▶ **AIM OF THE TASK**
Line by line, transcribe the listing below without omission.

▶ **GIVEN MATERIAL**
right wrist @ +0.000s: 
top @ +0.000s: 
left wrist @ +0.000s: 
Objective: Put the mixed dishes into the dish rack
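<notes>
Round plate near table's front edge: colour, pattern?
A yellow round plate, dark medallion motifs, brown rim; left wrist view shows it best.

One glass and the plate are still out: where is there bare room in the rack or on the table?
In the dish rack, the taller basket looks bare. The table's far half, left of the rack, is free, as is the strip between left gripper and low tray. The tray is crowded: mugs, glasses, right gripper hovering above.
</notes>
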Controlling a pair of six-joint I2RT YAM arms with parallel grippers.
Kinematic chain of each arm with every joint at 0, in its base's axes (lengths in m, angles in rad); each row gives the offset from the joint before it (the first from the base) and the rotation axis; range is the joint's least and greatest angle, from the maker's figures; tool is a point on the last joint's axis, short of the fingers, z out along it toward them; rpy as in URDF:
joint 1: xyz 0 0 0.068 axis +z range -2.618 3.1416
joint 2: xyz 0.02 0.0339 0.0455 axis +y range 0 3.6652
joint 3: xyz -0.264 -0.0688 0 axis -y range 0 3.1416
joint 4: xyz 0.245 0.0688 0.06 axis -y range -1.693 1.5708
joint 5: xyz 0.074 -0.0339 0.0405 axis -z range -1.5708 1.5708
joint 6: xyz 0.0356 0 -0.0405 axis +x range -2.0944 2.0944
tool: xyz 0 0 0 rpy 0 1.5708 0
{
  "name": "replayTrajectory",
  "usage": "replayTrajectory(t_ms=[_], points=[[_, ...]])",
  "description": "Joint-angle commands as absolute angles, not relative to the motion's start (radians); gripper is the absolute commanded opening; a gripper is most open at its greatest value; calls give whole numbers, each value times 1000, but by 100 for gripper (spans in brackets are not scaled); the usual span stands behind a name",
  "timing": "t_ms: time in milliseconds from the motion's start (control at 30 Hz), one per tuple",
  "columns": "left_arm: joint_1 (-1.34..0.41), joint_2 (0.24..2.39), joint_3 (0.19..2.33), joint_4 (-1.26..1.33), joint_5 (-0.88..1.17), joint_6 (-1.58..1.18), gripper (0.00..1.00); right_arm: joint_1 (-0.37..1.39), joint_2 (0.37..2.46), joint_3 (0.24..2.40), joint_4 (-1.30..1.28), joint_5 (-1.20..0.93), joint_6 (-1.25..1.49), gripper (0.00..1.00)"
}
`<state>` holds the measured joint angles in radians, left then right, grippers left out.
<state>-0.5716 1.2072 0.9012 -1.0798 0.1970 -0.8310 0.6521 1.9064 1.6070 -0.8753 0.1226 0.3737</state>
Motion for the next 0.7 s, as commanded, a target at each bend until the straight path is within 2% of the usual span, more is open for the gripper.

▶ **EXERCISE SOLUTION**
right wrist @ +0.000s: 
top @ +0.000s: 
left wrist @ +0.000s: 
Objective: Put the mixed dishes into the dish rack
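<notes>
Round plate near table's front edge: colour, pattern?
A yellow round plate, dark medallion motifs, brown rim; left wrist view shows it best.

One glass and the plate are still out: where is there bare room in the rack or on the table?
In the dish rack, the taller basket looks bare. The table's far half, left of the rack, is free, as is the strip between left gripper and low tray. The tray is crowded: mugs, glasses, right gripper hovering above.
</notes>
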Controlling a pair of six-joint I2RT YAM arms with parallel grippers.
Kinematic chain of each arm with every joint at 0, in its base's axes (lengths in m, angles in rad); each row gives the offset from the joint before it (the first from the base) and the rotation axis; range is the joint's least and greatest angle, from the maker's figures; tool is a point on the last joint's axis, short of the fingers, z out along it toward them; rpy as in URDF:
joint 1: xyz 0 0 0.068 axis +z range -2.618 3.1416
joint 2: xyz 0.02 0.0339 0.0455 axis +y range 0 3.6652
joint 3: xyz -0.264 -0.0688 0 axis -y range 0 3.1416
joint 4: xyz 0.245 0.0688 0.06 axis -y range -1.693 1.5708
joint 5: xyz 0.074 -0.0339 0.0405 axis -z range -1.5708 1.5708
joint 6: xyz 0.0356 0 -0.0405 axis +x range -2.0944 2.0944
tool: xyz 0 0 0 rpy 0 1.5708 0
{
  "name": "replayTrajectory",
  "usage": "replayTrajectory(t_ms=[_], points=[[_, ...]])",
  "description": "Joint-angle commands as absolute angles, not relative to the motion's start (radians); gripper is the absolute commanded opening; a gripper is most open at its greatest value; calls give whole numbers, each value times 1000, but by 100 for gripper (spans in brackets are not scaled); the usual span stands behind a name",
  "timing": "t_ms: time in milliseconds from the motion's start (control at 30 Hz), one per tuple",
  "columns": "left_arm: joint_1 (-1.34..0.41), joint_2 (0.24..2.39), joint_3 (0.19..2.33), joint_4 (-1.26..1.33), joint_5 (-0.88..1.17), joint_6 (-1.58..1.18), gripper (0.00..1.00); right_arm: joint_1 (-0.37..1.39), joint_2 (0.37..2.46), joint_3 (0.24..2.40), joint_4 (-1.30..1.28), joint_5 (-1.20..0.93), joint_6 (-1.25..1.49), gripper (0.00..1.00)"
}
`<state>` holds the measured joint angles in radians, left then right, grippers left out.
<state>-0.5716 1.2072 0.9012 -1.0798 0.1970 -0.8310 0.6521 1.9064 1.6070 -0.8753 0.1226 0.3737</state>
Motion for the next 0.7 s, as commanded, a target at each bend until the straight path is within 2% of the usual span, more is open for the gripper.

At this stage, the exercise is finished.